I haven't seen a lot of talk about AIG lately, and I fear it is because we don't get it. So I'm appealing to the brainiacs here at Kos to help me get it. I've been discussing this with some smart friends, and the question is: where does the money go? Who is being bailed out? If AIG is losing a half million dollars a second (or something like that says CNN) then who are the beneficiaries and how can the holes be plugged?
Joe Nocera wrote an incredibly interesting article on this in the Feb 27 NY Times Propping Up a House of Cards. Read it, it's fascinating.

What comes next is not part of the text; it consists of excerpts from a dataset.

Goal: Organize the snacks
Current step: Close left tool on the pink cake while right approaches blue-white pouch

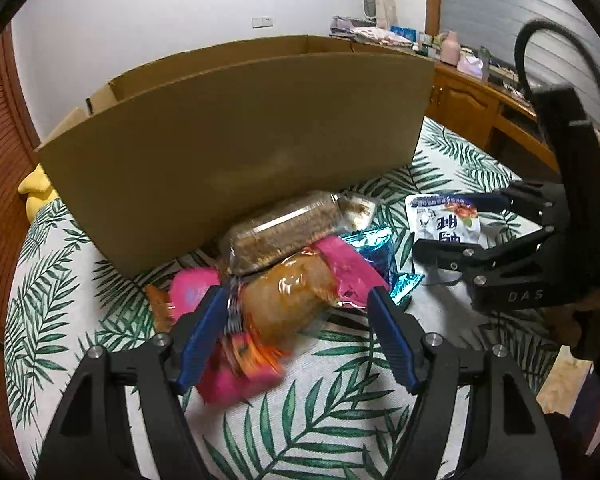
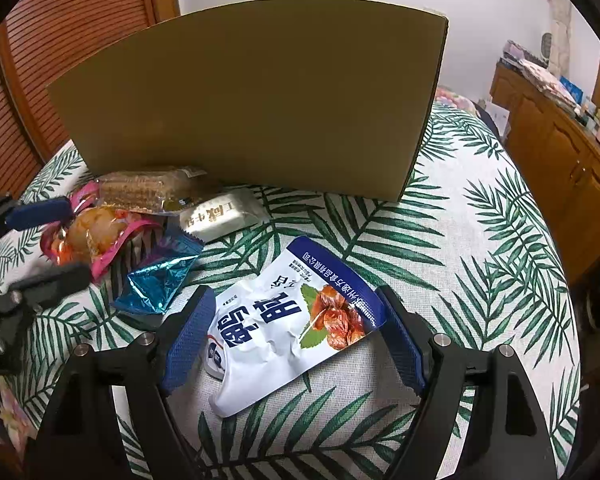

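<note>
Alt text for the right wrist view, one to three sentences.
The open right gripper straddles a white snack pouch lying on a leaf-print cloth. To its left a pile of snacks sits before an upright cardboard box, with the left gripper reaching in.

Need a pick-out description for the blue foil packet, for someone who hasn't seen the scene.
Start at the tall brown cardboard box standing on the palm-leaf tablecloth; a heap of snacks lies at its foot. At the heap's near edge, beside the white pouch with dark blue lettering, lies the small crinkled blue foil packet. It is the only shiny metallic-blue wrapper there.
</note>
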The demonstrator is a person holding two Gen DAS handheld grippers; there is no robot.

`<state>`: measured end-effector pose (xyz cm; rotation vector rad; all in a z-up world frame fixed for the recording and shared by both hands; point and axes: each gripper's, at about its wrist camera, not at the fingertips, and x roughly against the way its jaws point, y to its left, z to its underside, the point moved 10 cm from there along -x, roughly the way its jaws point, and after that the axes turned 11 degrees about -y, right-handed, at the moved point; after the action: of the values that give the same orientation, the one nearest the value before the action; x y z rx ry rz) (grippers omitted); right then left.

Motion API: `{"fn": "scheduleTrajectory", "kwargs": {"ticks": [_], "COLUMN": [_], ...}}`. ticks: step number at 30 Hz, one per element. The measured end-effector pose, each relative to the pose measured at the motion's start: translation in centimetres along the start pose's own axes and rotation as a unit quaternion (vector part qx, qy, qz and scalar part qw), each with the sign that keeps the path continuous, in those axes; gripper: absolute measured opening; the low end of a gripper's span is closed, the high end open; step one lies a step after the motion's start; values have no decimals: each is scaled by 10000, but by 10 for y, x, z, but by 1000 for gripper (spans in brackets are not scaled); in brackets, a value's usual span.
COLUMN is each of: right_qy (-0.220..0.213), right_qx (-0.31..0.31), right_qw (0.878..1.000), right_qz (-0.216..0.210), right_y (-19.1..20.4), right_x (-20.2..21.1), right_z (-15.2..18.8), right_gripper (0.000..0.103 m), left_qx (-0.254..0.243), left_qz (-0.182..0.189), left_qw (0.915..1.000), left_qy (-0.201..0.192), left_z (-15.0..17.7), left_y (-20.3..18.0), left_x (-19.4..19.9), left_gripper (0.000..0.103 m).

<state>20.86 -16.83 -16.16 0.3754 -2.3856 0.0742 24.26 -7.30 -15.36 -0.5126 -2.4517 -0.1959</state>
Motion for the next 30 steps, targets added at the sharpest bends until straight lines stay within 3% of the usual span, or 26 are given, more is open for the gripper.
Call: {"fn": "scheduleTrajectory", "kwargs": {"ticks": [7, 12, 15, 19, 30], "right_qy": [-1, -2, -4, -9, 25], "right_qx": [1, -9, -11, -9, 24], "right_qw": [10000, 10000, 10000, 10000, 10000], "right_qz": [-5, -21, -22, -16, -69], "right_y": [0, -4, -4, -4, -8], "right_x": [0, -1, -1, -1, 1], "right_z": [1, -2, -2, -2, -2], "right_gripper": [82, 82, 82, 82, 83], "left_qx": [298, 149, -20, -245, -97], "left_qz": [111, 192, 265, 197, 284], "left_qw": [9994, 9993, 9990, 9988, 9994], "left_qy": [125, 271, 358, 367, 196], "left_z": [-4, 5, 11, 14, 27], "left_y": [-1, -4, -9, -10, -10], "left_x": [-11, -7, -1, 5, 26], "left_gripper": [73, 72, 66, 46, 43]}}
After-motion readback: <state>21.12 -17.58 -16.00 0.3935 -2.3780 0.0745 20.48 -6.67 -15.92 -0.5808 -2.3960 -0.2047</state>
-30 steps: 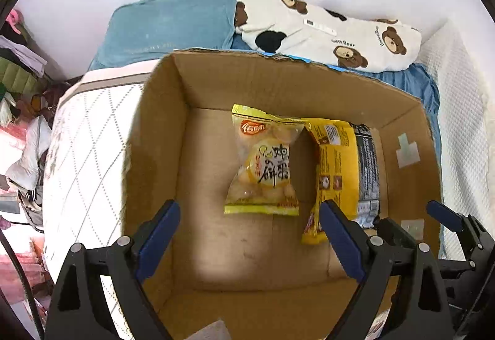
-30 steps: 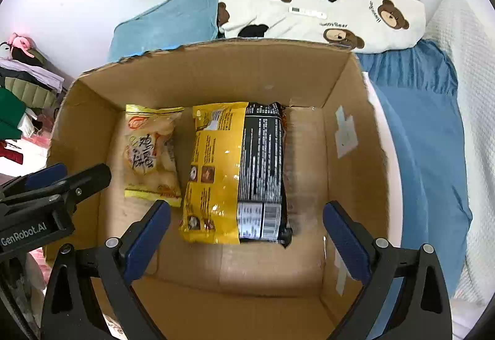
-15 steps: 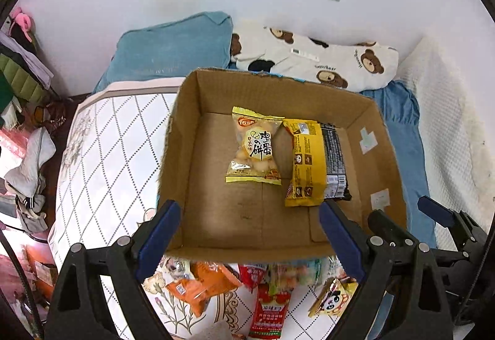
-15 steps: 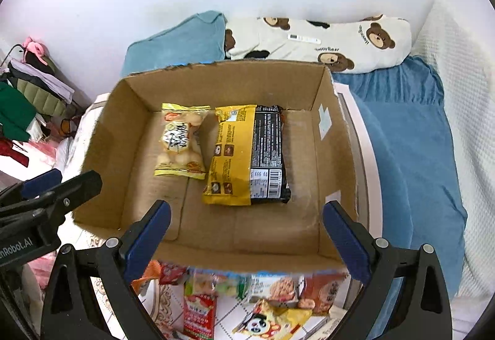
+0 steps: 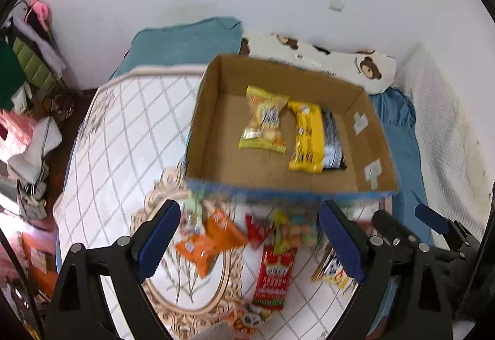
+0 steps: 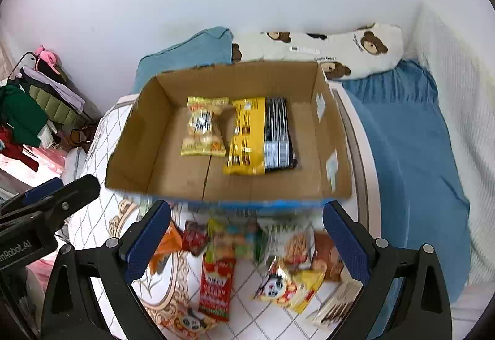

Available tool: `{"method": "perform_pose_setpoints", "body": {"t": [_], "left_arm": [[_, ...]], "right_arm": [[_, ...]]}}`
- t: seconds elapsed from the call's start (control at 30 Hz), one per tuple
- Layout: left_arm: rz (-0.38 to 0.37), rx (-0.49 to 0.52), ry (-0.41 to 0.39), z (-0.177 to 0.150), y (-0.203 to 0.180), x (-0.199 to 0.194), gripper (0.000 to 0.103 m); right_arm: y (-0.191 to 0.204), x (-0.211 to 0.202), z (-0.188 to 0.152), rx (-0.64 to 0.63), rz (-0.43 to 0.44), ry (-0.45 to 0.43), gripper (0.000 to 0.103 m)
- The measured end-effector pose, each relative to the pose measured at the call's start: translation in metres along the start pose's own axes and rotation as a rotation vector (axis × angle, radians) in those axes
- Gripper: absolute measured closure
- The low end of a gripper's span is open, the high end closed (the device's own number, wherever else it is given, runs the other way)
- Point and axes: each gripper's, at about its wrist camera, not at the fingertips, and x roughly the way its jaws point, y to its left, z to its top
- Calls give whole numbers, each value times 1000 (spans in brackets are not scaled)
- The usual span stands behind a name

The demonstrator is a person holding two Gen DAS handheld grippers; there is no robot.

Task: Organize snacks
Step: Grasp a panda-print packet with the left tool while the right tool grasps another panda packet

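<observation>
Both the left gripper (image 5: 249,242) and right gripper (image 6: 247,239) gape empty; the light, crinkly red snack packet (image 6: 215,287) between the right jaws looks best pinched across its flat middle.

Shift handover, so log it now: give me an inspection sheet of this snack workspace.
Surface: quilted bed cover, diamond pattern.
Job's things: cardboard box holds two packets, a yellow snack bag and a yellow-black packet; loose snack pile lies before the box.
Clutter: clothes heap at left.
Grippers: left gripper and right gripper both open, empty, above the pile.
Cables: nothing seen.
Surroundings: white wall, bear-print pillow, blue sheet.
</observation>
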Motion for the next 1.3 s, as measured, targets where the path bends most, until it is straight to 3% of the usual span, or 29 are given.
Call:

What I saw as the two main points of his article were:
When you start asking around about how A.I.G. made money during the housing bubble, you hear the same two phrases again and again: "regulatory arbitrage" and "ratings arbitrage." The word "arbitrage" usually means taking advantage of a price differential between two securities — a bond and stock of the same company, for instance — that are related in some way. When the word is used to describe A.I.G.’s actions, however, it means something entirely different. It means taking advantage of a loophole in the rules. A less polite but perhaps more accurate term would be "scam."
and
Here’s what is most infuriating: Here we are now, fully aware of how these scams worked. Yet for all practical purposes, the government has to keep them going. Indeed, that may be the single most important reason it can’t let A.I.G. fail. If the company defaulted, hundreds of billions of dollars’ worth of credit-default swaps would "blow up," and all those European banks whose toxic assets are supposedly insured by A.I.G. would suddenly be sitting on immense losses.
He says that in addition to insuring credit default swaps, AIG wrote something called "2a-7 puts" allowing money market funds to invest in risky bonds and guaranteeing their safety, then never set up reserves to cover losses.
Nocera says bailing out AIG is essentially bailing out the entire Western banking system, which he agrees is too big a risk but...
that doesn’t mean we should feel resigned about what is happening at A.I.G. In fact, we should be furious. More than even Citi or Merrill, A.I.G. is ground zero for the practices that led the financial system to ruin.
I'm a well-educated MBA and these problems seem at the heart of the problem with the financial crisis, yet I fear we're not mad because we don't get it. Does anyone? Are we being screwed to prop up European banks? Who wins when the money is paid out?